Carta al lector

       


  
Si las televisiones hacen resúmenes de cómo les ha ido el año, no sé por qué yo no voy a poder hacer otro tanto, sea el mes que sea.

          No voy a llamar a esta entrada «Carta abierta al lector», como suele hacerse; sería una estupidez mandar una carta cerrada. Además, aquí todo está abierto al lector y lo seguirá estando hasta el día en que me decida a escribir en cifra para que mis sempiternos enemigos —los tontos— no entiendan mis mensajes.

          Lo que pretendo es informarles sobre mi satisfacción por esta idea de las redes sociales. Es bonito nanopublicar (¿se dice así?), pero lo es más la asiduidad y fidelidad de los lectores, por lo que mando desde aquí un abrazo muy fuerte a cada lector (y a las lectoras, dos abrazos y de mayor duración).

          Hasta hace relativamente pocos tiempo, un escritor podía hacer una obra de mérito y tardar meses, quizá años, en recibir —si la recibía— una carta de un admirador diciendo que le había gustado su obra. Generalmente esto no pasaba, salvo en contadísimas excepciones. Ahora, puedes escribir una insignificancia y recibir de inmediato un inmerecido elogio desde cualquier parte del mundo conocido, Paraguay inclusive. (O puedes hacer algo genial y recibir comentarios del jaez de «Gallud: ¡eres un cretino!»)

          Lo que importa aquí es la interacción; y como ese terreno no es mi fuerte, quiero incluir aquí una disculpa.

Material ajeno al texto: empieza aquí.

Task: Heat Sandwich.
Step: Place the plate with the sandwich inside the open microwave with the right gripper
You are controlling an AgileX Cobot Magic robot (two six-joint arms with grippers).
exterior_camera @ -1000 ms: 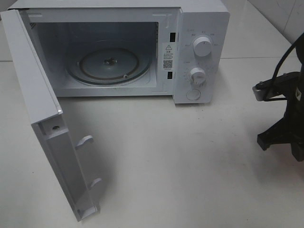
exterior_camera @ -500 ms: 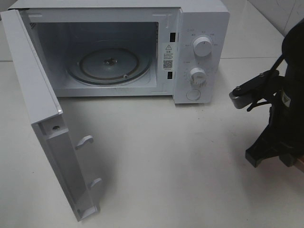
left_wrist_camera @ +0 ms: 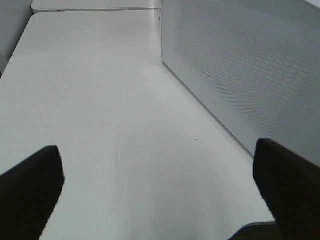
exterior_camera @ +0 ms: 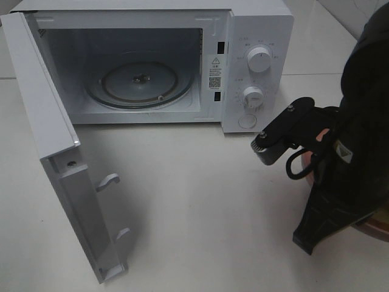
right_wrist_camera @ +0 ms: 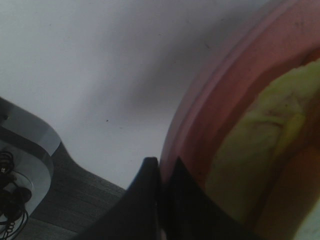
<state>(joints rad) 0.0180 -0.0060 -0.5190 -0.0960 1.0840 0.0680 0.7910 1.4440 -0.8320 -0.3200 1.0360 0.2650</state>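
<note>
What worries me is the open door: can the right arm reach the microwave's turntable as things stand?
Probably yes. The door stands open to the left, clear of the cavity mouth; the turntable is bare, and only table lies between it and the right gripper, shut on the rim of the pink plate.

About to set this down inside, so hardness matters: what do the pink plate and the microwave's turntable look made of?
The pink plate: smooth, dull-sheen pink with a raised rim; plastic or glazed ceramic, the look leaves it open. The turntable: most likely clear glass, since the oven floor shows through it and its ring ridges glint.
</note>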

          Porque yo escribo por el placer de escribir; siempre lo he hecho así. Y he publicado muchos libros de los que no he vuelto a saber nada, (salvo en derechos de autor, pero no sobre su impacto real sobre los lectores). Esta red y otras  parecidas, sin embargo, son fuente inagotable de placer para mí gracias a la constancia y la inteligencia de sus visitantes.

          Resulta tremendamente halagador pensar que hay unos cientos de personas por el mundo que prácticamente todos los días detienen cinco minutos su vida, sus actividades, sus intereses personales urgentes e intransferibles para entrar en las redes o en mi blog o mi página personal y decirse: «¡Hombre! ¡Vamos a ver qué ha hecho Gallud hoy!» Los lectores son amigos sin rostro. Y yo parezco tener muchos amigos de esos.

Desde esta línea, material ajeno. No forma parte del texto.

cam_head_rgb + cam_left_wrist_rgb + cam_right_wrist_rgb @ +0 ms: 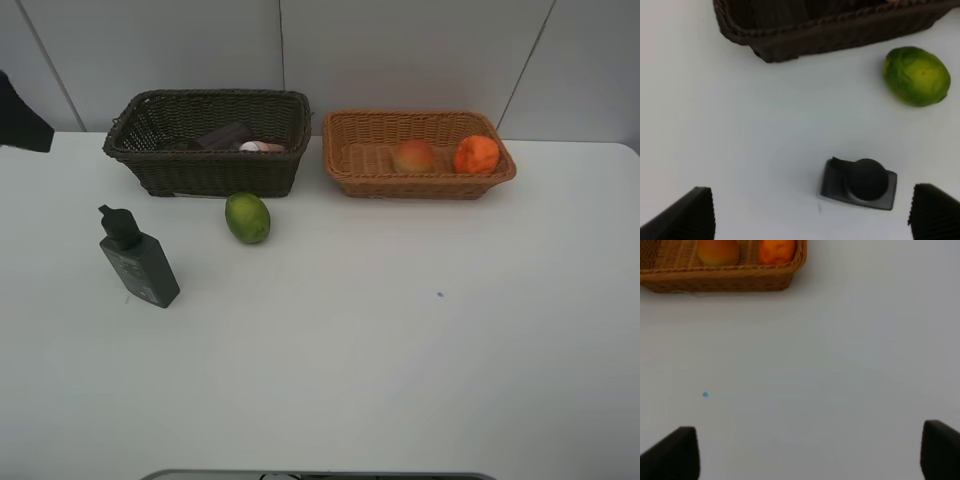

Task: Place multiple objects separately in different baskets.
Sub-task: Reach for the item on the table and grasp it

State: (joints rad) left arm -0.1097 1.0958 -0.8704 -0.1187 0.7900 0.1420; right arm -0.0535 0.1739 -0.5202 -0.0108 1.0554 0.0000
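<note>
From the high camera, the dark brown basket sits at the table's 11 o'clock and the light tan basket at 1 o'clock, just beside each other; the tan one holds the peach-like fruit and the orange, and the dark one holds the mauve cup and the pink bottle; the green citrus lies on the table at the dark basket's 6 o'clock, and the dark grey-green bottle stands upright at the citrus's 8 o'clock, well apart from both baskets; neither gripper shows here. In the left wrist view, the left gripper hangs spread wide and empty above that bottle, which shows its cap from above and sits nearer one finger than the other; the citrus and the dark basket's corner lie beyond it. In the right wrist view, the right gripper is also wide and empty over bare table, with the tan basket, its fruit and orange far ahead. The step in hand looks like picking up the bottle; the left arm should centre it between the fingers, close across its flat body below the cap, lift above the rim height, and keep clear of the citrus.
</note>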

          Pero toda esa gente merece de sobra una reciprocidad que no siempre obtiene de mí. No entro en sus páginas tanto como quisiera; no contesto siempre a sus comentarios, como debería hacer.

          El motivo es que estoy atrapado en mis propias redes, en el carácter diario de publicación que yo mismo me impongo. Sigo pensando que es lo óptimo, por varias razones. En primer lugar, supone un reto para mí: la imperiosidad de escribir siempre, llueva o truene (generalmente dos, tres o cuatro entradas de un tirón, con objeto de tener stock para aquellos días en que mis funciones teatrales me obligan a desaparecer totalmente de mi domicilio). Este escribir diariamente (o recuperar antiguos escritos), como es lógico, me quita tiempo para leer muchos textos de otros. Porque una entrada en FB o donde sea, por mala que sea, hay que escribirla. (Y, ¡cosa sorprendente!, parece que las entradas malas te cuestan más tiempo).

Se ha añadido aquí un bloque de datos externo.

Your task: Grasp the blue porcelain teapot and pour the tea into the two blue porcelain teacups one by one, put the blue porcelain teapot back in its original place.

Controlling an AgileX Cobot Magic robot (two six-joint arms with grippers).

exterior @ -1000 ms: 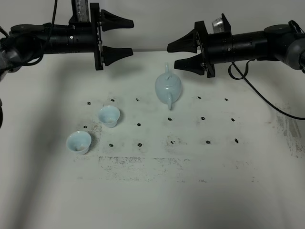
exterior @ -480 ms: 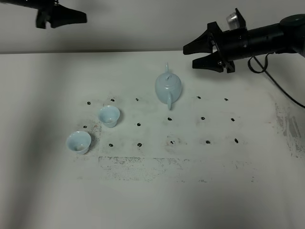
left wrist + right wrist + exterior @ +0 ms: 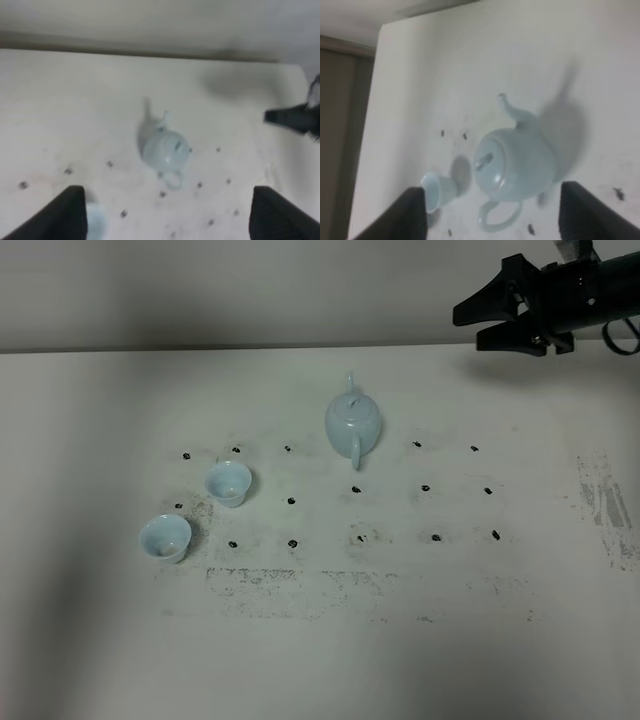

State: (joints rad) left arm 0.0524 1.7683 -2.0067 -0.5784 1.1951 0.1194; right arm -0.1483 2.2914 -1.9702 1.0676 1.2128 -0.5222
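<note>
Two blue porcelain teacups (image 3: pixel 229 483) (image 3: pixel 165 538) stand upright on the desk (image 3: pixel 500 620). Both are well apart from the blue porcelain teapot (image 3: pixel 352 423), off its handle end toward the left arm's side, and one is farther from it than the other. The teapot sits upright with its lid on, spout pointing to the far wall and loop handle toward the front. No tea can be seen, since the lid hides the inside.

The right gripper (image 3: pixel 467 328) hangs above the desk, well away from the teapot beyond its spout end on the right arm's side. Its jaws are spread and it holds nothing. The left gripper (image 3: pixel 167 200) looks down on the teapot from high up, also spread wide and empty.

Glazed porcelain will probably be hard, slick and easily chipped, and the pot heavier than it looks if full. The round belly offers poor purchase. The loop handle seems the best place to pinch, squarely across the loop, so the pot cannot swing when tilted. The loose lid may slide off during a steep pour.
</note>
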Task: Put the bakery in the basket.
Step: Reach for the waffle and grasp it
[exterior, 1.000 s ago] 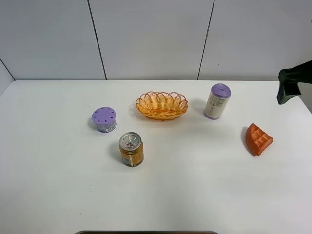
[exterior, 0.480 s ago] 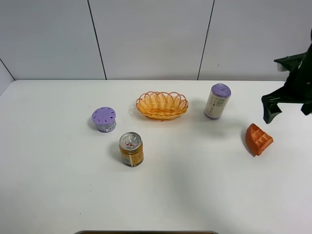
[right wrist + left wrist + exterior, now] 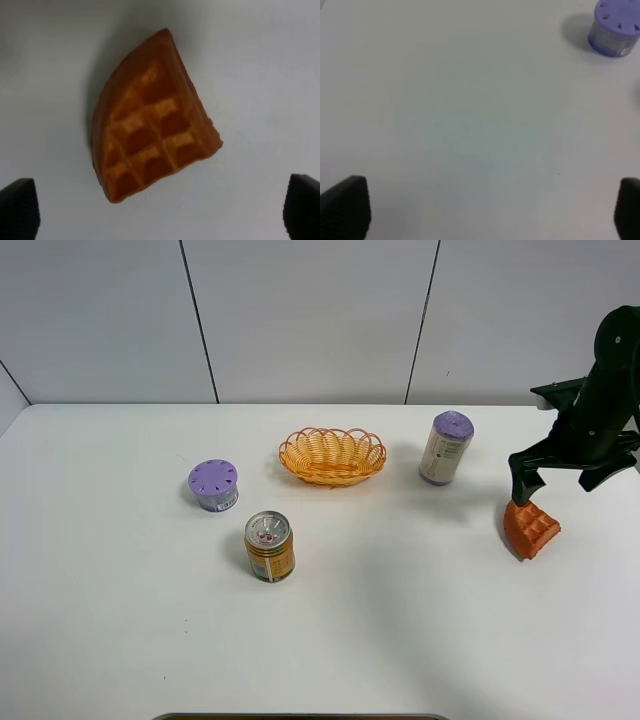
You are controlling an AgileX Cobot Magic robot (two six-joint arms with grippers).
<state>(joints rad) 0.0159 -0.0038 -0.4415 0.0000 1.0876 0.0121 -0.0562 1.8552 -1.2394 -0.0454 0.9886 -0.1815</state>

          En segundo lugar, opino que el lector agradece la regularidad. Porque si entras en una página de tu agrado y te encuentras la misma entrada que hace tres meses, generalmente te haces el propósito de tardar tú también tres meses en volver a entrar.

          Si no contesto a muchos comentarios es porque estoy plenamente de acuerdo con ellos y no hallo nada que puntualizar. En cuanto a los comentarios elogiosos, mi timidez me impide regodearme «en directo», aunque el tono de alguno de mis escritos sea de suficiencia, lo cual no es sino un recurso literario eficaz aprendido del maestro Asimov.

          Si no entro en muchas páginas valiosísimas es —repito— por falta de tiempo.

          Para mantener la regularidad escribo —aparte de en mi casa, claro está— en la universidad entre clases, en el transporte público y en casa de amigos. Me invitan a pasar el día o a comer cocido y allá me voy yo con mis cuartillas. Mis verdaderos amigos no consideran grosería por mi parte que, cuando están todos tomando café, yo me retraiga a un rincón a pergeñar cosas. (Y si alguno se ofende, si alguno no puede entender lo importante que puede ser el arte, por más que modesto, en la vida de un hombre, a ese alguno pueden darle morcilla, por lo que a mí respecta.)

          Algún otro día, si me da por ahí —que me dará— contaré detalles del proceso de gestación y elaboración de las insignes majaderías que integran mi blog «Humoradas», que no ha variado ni un ápice de sus parámetros fundacionales, pues el humor sigue siendo mi única patria.